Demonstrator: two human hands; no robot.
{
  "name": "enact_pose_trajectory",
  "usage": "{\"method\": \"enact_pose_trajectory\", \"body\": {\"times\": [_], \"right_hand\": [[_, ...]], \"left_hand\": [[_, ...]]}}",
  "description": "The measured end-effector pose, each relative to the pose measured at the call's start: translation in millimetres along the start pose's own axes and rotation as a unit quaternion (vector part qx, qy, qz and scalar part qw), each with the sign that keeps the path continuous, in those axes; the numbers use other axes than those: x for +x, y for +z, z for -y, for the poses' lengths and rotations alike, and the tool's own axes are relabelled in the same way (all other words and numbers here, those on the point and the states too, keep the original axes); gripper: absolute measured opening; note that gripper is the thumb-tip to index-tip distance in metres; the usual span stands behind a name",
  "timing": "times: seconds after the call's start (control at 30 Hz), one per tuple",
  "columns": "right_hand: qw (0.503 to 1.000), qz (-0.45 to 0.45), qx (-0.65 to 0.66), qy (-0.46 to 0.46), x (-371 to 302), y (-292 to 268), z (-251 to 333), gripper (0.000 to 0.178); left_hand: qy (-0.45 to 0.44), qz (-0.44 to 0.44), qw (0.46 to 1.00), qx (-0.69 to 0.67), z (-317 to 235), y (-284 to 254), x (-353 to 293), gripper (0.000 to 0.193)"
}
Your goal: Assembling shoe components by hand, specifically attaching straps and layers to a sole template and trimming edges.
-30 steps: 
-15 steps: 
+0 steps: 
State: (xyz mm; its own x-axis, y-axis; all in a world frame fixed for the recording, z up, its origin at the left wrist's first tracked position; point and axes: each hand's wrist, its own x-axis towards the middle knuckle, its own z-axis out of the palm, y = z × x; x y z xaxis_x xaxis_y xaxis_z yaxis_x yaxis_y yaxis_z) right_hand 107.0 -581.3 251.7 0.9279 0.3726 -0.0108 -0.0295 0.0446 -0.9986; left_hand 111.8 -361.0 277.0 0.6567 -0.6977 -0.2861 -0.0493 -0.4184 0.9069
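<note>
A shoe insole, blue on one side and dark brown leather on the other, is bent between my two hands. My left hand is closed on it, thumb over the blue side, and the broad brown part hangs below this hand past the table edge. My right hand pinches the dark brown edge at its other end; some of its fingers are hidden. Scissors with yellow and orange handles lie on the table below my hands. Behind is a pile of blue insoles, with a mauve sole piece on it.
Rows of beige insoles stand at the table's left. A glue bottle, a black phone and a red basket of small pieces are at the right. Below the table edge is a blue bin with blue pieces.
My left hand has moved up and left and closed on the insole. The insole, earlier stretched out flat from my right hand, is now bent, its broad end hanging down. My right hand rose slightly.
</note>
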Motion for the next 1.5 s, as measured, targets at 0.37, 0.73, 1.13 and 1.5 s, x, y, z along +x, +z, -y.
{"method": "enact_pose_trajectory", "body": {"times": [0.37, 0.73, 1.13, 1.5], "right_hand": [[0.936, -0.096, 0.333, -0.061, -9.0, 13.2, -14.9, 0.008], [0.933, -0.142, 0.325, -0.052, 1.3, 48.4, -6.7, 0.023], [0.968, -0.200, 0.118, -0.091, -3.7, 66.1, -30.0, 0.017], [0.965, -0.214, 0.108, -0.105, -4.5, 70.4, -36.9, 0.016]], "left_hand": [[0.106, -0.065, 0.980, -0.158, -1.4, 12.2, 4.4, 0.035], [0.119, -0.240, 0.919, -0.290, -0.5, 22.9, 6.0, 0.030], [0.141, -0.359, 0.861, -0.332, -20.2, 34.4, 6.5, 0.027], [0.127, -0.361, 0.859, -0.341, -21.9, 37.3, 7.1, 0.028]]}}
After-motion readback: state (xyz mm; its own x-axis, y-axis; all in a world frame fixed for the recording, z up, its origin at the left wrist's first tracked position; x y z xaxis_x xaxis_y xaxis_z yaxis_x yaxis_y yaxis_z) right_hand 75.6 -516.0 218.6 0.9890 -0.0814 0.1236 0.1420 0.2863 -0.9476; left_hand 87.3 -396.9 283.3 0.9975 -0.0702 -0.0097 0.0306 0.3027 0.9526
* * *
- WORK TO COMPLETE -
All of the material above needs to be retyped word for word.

- SOLVED PROBLEM -
Demonstrator: two human hands; no robot.
{
  "name": "enact_pose_trajectory",
  "usage": "{\"method\": \"enact_pose_trajectory\", \"body\": {\"times\": [_], \"right_hand\": [[_, ...]], \"left_hand\": [[_, ...]]}}",
  "description": "The measured end-effector pose, each relative to the pose measured at the call's start: translation in millimetres along the start pose's own axes and rotation as a unit quaternion (vector part qx, qy, qz and scalar part qw), each with the sign that keeps the path continuous, in those axes; the numbers use other axes than those: x for +x, y for +z, z for -y, for the poses' lengths and rotations alike, and the tool's own axes are relabelled in the same way (all other words and numbers here, those on the point and the states too, keep the original axes); gripper: absolute measured opening; note that gripper is the thumb-tip to index-tip distance in metres; the usual span stands behind a name",
  "timing": "times: seconds after the call's start (control at 30 Hz), one per tuple",
  "columns": "right_hand: qw (0.503 to 1.000), qz (-0.45 to 0.45), qx (-0.65 to 0.66), qy (-0.46 to 0.46), x (-371 to 302), y (-292 to 268), z (-251 to 333), gripper (0.000 to 0.178); left_hand: qy (-0.45 to 0.44), qz (-0.44 to 0.44), qw (0.46 to 1.00), qx (-0.69 to 0.67), z (-317 to 235), y (-284 to 254), x (-353 to 293), gripper (0.000 to 0.193)"
}
Your goal: Assembling shoe components by hand, specifically attaching straps and layers to a sole template and trimming edges.
-30 steps: 
-15 steps: 
+0 steps: 
State: (xyz mm; its own x-axis, y-axis; all in a world frame fixed for the recording, z up, its origin at the left wrist's first tracked position; point and axes: each hand's wrist, its own x-axis towards the middle knuckle, its own z-axis out of the palm, y = z × x; x y z xaxis_x xaxis_y xaxis_z yaxis_x yaxis_y yaxis_z) right_hand 107.0 -581.3 251.7 0.9279 0.3726 -0.0108 -0.0295 0.0446 -0.9986; left_hand 111.8 -361.0 277.0 0.6567 -0.6977 -0.2861 -0.0493 -0.4184 0.9069
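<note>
A shoe insole, blue on one side and dark brown leather on the other, is bent between my two hands. My left hand is closed on it, thumb over the blue side, and the broad brown part hangs below this hand past the table edge. My right hand pinches the dark brown edge at its other end; some of its fingers are hidden. Scissors with yellow and orange handles lie on the table below my hands. Behind is a pile of blue insoles, with a mauve sole piece on it.
Rows of beige insoles stand at the table's left. A glue bottle, a black phone and a red basket of small pieces are at the right. Below the table edge is a blue bin with blue pieces.
My left hand has moved up and left and closed on the insole. The insole, earlier stretched out flat from my right hand, is now bent, its broad end hanging down. My right hand rose slightly.
</note>
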Motion for the next 1.5 s, as measured, targets at 0.37, 0.73, 1.13 and 1.5 s, x, y, z along +x, +z, -y.
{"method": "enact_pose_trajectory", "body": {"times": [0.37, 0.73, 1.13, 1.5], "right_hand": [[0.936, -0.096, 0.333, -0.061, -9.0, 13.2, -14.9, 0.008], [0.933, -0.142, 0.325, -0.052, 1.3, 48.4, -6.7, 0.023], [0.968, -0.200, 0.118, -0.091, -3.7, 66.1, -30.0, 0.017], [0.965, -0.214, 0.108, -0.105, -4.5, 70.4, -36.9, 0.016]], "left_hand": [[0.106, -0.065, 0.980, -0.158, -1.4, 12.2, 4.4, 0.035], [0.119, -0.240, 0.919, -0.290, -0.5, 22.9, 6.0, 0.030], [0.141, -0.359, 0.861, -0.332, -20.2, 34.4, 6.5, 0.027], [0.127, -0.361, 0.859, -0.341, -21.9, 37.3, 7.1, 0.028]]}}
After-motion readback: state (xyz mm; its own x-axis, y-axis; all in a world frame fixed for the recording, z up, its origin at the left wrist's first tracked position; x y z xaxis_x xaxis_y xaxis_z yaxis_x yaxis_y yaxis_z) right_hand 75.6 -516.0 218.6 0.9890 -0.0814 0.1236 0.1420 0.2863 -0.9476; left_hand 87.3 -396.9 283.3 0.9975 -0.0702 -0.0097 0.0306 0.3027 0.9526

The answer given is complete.